The crown of Edward I. but not his talents, descended to Edward II. The indolence, however, and the incapacity of the last prince, joined to his absurd passion for favourites, though they rendered his reign tumultuous and unhappy, were no less favourable to the dignity of parliament, and the power of the people, than the excellent administration of Edward III. and the necessities to which he was subjected by his ambition and his prowess. A weak prince may lose the prerogatives transmitted to him; but will never be the founder of a despotism. A high-spirited monarch, dependent for resources on his people, may carry destruction and ruin into the country of an enemy, but will not easily be induced to attack the liberty and the prosperity of his own kingdom.

The sons of Edward III. had contributed, while he lived, to his grandeur, and that of the nation; but no sooner was he laid in his grave, than they excited commotions. The ambition of their posterity was still more pestilent and fatal. The wars between the Houses of York and Lancaster deluged England with blood. The passions of men were driven into rage and phrenzy; and in the massacres, rather than the battles that ensued, conquest or death seemed the only alternative. But while we turn with sorrow from this bloody period of our story, our sympathy is softened by the recollection, that the contending princes brought accessions to liberty, by adding to the weight of the Commons. The favour and countenance of the people were anxiously solicited by both factions; and their influence failed not to grow, while the means of extending it were offered, and while they were courted to seize them[29].

The nation, when satiated with the calamities of civil war, thought of uniting the claims of the two hostile families. Henry VII. the heir of the House of Lancaster, was married to Elizabeth, the heiress of the House of York. This prince affected to be profound, and he has obtained that character. But the condition of Europe at the time in which he lived, and the situation in which he found himself, pointed out to him his strain of conduct. He was more mysterious than wise; more prudent than enterprizing; and more a slave to avarice than ambition. Without having intended it, he placed the grandeur of the Commons on the most solid foundation. In the liberty which he granted to the nobility of breaking their entails, he saw only the degradation of that order. The civil wars had involved them in great expence; and the growing commerce and refinement of the times, exposed them to still greater. Their princely possessions flowed from them to give dignity to the people[30].

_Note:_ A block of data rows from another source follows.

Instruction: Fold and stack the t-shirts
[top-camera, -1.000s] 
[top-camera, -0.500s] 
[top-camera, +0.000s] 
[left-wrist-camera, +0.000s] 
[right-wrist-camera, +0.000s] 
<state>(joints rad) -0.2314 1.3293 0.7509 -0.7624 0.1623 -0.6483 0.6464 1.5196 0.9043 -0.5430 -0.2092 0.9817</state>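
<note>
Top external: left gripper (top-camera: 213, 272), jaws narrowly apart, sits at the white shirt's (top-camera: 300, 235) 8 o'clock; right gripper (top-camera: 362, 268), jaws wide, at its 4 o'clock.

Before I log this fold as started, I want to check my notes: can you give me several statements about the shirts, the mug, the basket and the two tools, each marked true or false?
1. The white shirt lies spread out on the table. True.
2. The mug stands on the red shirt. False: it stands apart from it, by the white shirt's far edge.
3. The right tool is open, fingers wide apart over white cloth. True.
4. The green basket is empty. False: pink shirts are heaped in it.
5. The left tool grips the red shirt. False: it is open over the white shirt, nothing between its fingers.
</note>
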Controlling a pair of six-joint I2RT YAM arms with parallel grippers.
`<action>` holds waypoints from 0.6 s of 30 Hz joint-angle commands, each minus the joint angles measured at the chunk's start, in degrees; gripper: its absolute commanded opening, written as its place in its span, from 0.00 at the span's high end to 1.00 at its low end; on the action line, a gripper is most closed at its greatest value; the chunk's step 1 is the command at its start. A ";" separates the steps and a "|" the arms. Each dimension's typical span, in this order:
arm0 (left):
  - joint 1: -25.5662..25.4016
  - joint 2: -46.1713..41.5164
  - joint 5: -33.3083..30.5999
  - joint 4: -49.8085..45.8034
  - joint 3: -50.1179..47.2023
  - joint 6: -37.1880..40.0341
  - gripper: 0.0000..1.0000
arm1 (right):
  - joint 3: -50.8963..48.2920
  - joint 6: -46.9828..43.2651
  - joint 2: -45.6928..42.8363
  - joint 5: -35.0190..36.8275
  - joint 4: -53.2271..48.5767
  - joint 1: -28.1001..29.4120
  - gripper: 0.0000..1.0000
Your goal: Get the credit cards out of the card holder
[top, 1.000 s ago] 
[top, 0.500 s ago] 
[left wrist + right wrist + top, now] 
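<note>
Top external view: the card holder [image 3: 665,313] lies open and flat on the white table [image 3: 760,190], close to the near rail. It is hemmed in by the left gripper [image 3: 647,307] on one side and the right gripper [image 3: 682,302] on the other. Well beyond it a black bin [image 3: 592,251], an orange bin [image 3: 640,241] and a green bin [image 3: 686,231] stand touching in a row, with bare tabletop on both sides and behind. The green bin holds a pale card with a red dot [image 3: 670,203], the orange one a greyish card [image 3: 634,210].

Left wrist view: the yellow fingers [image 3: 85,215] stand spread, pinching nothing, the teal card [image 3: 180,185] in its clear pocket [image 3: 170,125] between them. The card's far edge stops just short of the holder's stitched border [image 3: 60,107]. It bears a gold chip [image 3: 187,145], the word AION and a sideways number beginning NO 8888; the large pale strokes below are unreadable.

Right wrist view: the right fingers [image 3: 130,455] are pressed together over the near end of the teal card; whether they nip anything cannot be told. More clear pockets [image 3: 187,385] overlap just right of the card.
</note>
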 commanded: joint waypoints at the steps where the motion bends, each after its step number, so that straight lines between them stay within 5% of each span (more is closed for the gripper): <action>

Henry VIII. had no certain character, and was actuated by no fixed and determined maxims. He had not the ability to form, nor the firmness to put into execution a deliberate scheme to overturn the liberties of his country. With less capacity than his ancestor, his reign was more splendid; and, with a more imperious temper, he had the art or the felicity to preserve the affection of his subjects. The father removed the pillar which supported the power of the nobles: The son gave a mortal blow to the influence of the clergy. In the humiliation of both, the Commons found a matter of triumph. The Reformation, though it interrupted the progress of literature, was yet highly conducive to civil liberty. The church in losing an authority which it had never merited, and which it had often abused, sunk into a dependence on government. The supremacy returned to the sovereign to whom it originally belonged, and with whom it ought constantly to have remained. The visitation of the monasteries discovered more than the inventions of a pious fraud; vices and abuses which cannot be described, without conveying to the mind the impression of whatever is most wicked and most dishonourable: Their suppression gave encouragement to industry and to the arts; and their wealth diffused in a thousand channels, circulated through the kingdom.